– И что ты предлагаешь? Убить его? – Марго начинает злиться, но не на Лив, а на саму себя, ибо правда ведь – поступок был опрометчивым, а теперь хлебать кашу приходится всем.
Девушка молчит несколько секунд, старательно обдумывая ответ, а затем слегка зашуганно оглядывает коридор. И шепчет:
– Его можно просто отпустить.
– Сама себе противоречишь.
– А что? – Она разводит руками. – Если мы ничего от него не добьемся, какой смысл держать его здесь?
– Он уже слишком много видел. Просто так взять и отпустить его мы не можем.
– Ты его не убьешь. – Лив отступает на шаг и глядит на нее немного свысока. Словно знает больше, чем сама Марго.
– И не таких убивала. – У нее пропадает всякое желание продолжать этот разговор.
– Не убьешь, – настаивает Лив. – Но имей в виду: его жизнь теперь целиком и полностью на тебе. Лишь твоя ответственность. А я позволю себе невиданную роскошь и понадеюсь, что игра все-таки стоит свеч.
Лив уходит, а Марго еще долго стоит в коридоре и таращится на дверь, за которой находится их скромное больничное крыло. Она возвращается в комнату уже после полуночи – в помещении предсказуемо нет ни Макса, ни Джеймса, который теперь пропишется в своем кабинете на ближайшую неделю.
Одиночество не тяготит, тишина не угнетает, но Марго все равно чувствует себя странно. Сидит на кровати несколько минут, умоляя себя раздеться и лечь, но не выходит никак – так и продолжает пялиться в окно, выхватывая уставшим взглядом всполохи фонариков. Сегодня ограждения патрулируют не настолько подготовленные люди, как Мэг и Алек, и от этого самую малость тревожно.
Марго царапает коротким ногтем указательного пальца губы, сдирает сухую корочку, снова елозит по коже зубами. А затем подрывается с места, но вовсе не в душевые, в которых уже успела побывать прямо перед посещением больничного крыла, а в подвал – темный и неприветливый. Здесь совершенно нет света, но Марго помнит дорогу как свои пять пальцев, ей освещение без нужды, хотя она все равно какое-то время врезается лучом фонарика в стены, боясь выхватить на них нечто, чего там быть не должно.
Она медленно, стараясь не шуметь, отпирает дверь камеры и заходит внутрь. Дин лежит на кровати, но не спит – поворачивает голову в ее сторону и молчаливо смотрит, наблюдая за ее неловкими движениями. Марго достает спички и поджигает керосиновую лампу; с легким смешком глядит на маленький огонек с мыслью, что вот оно – будущее, что шагнуло назад на пару столетий. Дин все еще молчит, и его лицо в свете лампы приобретает совсем нездоровый оттенок.
Марго садится прямо на пол возле кровати и запрокидывает назад голову. Смотрит в потолок какое-то время, а затем спрашивает неуверенно:
– Ты можешь рассказать?
– Два часа собиралась с силами, чтобы задать этот вопрос? – в чужом голосе слышится откровенная насмешка.
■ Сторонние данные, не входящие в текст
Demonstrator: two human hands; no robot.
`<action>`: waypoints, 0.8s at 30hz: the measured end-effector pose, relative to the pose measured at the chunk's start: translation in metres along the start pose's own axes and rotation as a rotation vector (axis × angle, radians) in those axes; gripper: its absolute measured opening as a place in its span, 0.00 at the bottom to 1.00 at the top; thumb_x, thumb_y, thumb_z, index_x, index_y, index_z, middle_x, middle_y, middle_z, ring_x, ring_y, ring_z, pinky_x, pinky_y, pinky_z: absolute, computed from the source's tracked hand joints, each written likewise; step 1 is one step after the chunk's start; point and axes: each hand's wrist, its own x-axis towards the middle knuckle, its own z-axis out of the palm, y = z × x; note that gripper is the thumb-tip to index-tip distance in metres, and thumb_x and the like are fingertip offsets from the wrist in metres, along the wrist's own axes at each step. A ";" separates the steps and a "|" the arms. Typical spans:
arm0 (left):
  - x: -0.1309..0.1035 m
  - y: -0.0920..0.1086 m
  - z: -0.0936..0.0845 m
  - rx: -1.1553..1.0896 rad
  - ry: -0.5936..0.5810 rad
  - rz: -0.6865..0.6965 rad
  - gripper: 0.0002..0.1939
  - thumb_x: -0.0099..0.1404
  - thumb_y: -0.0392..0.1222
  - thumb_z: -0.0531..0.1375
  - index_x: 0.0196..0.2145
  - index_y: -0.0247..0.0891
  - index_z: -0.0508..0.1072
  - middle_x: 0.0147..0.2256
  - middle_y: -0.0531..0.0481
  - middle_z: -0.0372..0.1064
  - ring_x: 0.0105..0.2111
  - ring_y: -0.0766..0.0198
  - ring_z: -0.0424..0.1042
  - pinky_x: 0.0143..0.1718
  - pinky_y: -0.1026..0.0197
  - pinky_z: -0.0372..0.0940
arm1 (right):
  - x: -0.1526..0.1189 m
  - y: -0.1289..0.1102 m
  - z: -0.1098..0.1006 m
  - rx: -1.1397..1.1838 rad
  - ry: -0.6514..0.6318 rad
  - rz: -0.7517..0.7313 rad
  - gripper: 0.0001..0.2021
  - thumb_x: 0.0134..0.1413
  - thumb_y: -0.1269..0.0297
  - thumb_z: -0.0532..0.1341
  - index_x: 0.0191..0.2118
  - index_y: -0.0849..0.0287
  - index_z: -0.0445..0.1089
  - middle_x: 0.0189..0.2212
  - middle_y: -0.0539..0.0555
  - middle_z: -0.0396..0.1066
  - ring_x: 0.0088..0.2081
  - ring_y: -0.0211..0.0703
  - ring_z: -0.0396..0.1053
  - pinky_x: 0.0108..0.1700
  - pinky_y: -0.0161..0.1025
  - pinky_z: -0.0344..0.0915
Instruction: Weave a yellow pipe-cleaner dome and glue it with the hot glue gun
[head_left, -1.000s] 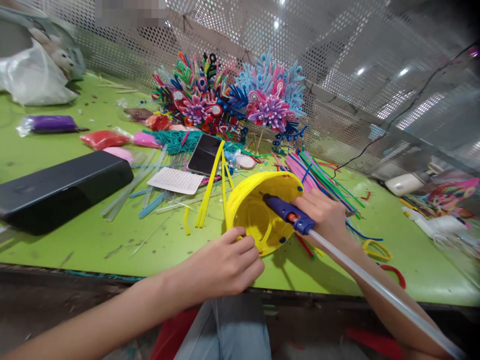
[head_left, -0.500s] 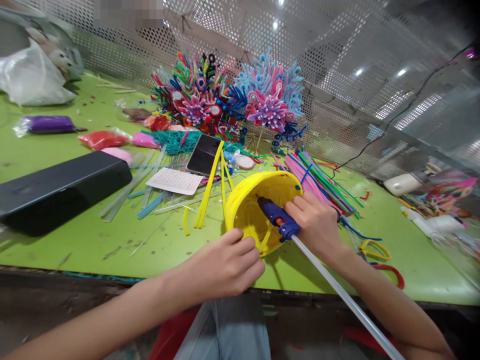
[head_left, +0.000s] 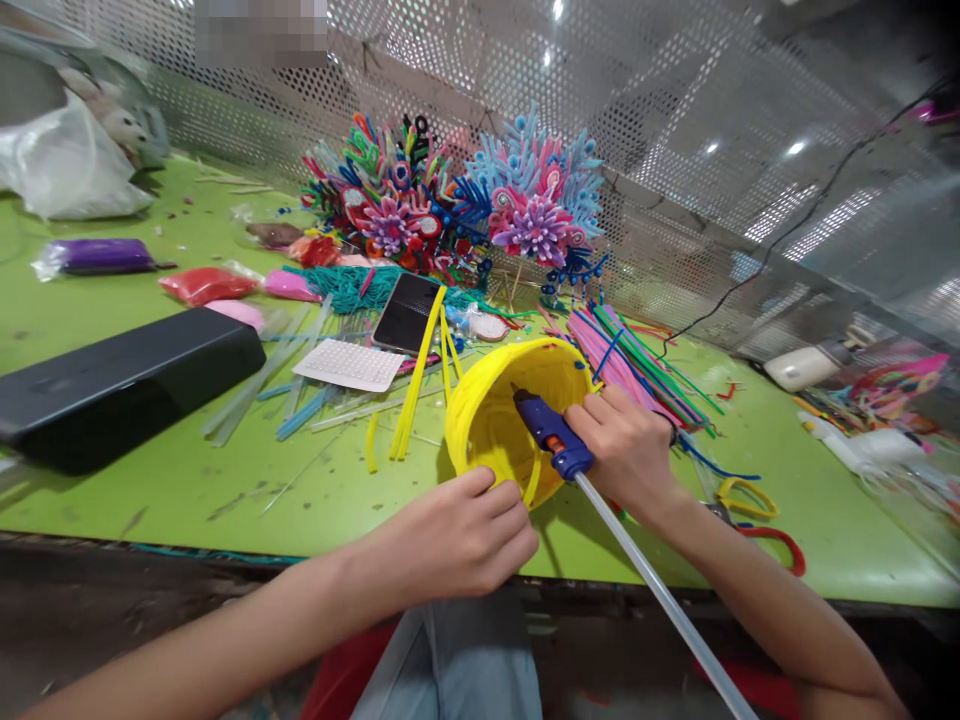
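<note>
A yellow bowl-shaped piece (head_left: pixel 480 400) is tilted with its opening toward me above the green table. My left hand (head_left: pixel 480 530) is closed at its lower rim, fingers pinching the edge and a yellow strip there. At the right of the rim is my right hand (head_left: pixel 626 445), closed round the blue glue gun (head_left: pixel 553 435), whose dark nozzle points into the opening. A long clear glue stick (head_left: pixel 660 590) runs out of the gun's back toward the lower right. The right fingertips are partly hidden behind the gun.
Yellow strips (head_left: pixel 420 385), a phone (head_left: pixel 409 312) and a white bead sheet (head_left: pixel 349 365) lie behind left. A black box (head_left: pixel 127 385) sits left. Pipe cleaners (head_left: pixel 637 370) and scissors (head_left: pixel 750 515) are right. Colourful flower pieces (head_left: pixel 536 200) stand behind.
The bowl's rim has shifted slightly left and turned a little. The glue gun and my right hand have moved slightly left, and my left hand slightly right.
</note>
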 end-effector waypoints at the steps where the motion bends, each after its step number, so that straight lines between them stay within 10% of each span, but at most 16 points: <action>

– Дела были, уж прости, что не осталась и не утешила.
– Больно оно мне нужно.
Марго поворачивает голову; Дин мгновенно опускает взгляд и позволяет заглянуть себе в глаза. Есть в них нечто, что не дает ей покоя. Яркое и темное одновременно. Не между светом и тьмой, не серое, не грань чего-то. Там все сразу. И почему-то кажется, что когда-то давно эти глаза смотрели совершенно по-другому – и теплого в них было в разы больше. Может, оно даже все остальное перекрывало.
– Я не прошу тебя выдавать какие-то там тайны вашей сраной организации, – говорит Марго довольно грубо, хотя не хотела, честное слово. – Я хочу узнать, что с тобой произошло.
– Я ясно дал тебе понять, что ничего не могу сказать. Мне казалось, ты поняла мои мотивы и перестанешь настаивать. – Дин резко садится, разрывая зрительный контакт. – Давай просто покончим с этим поскорее.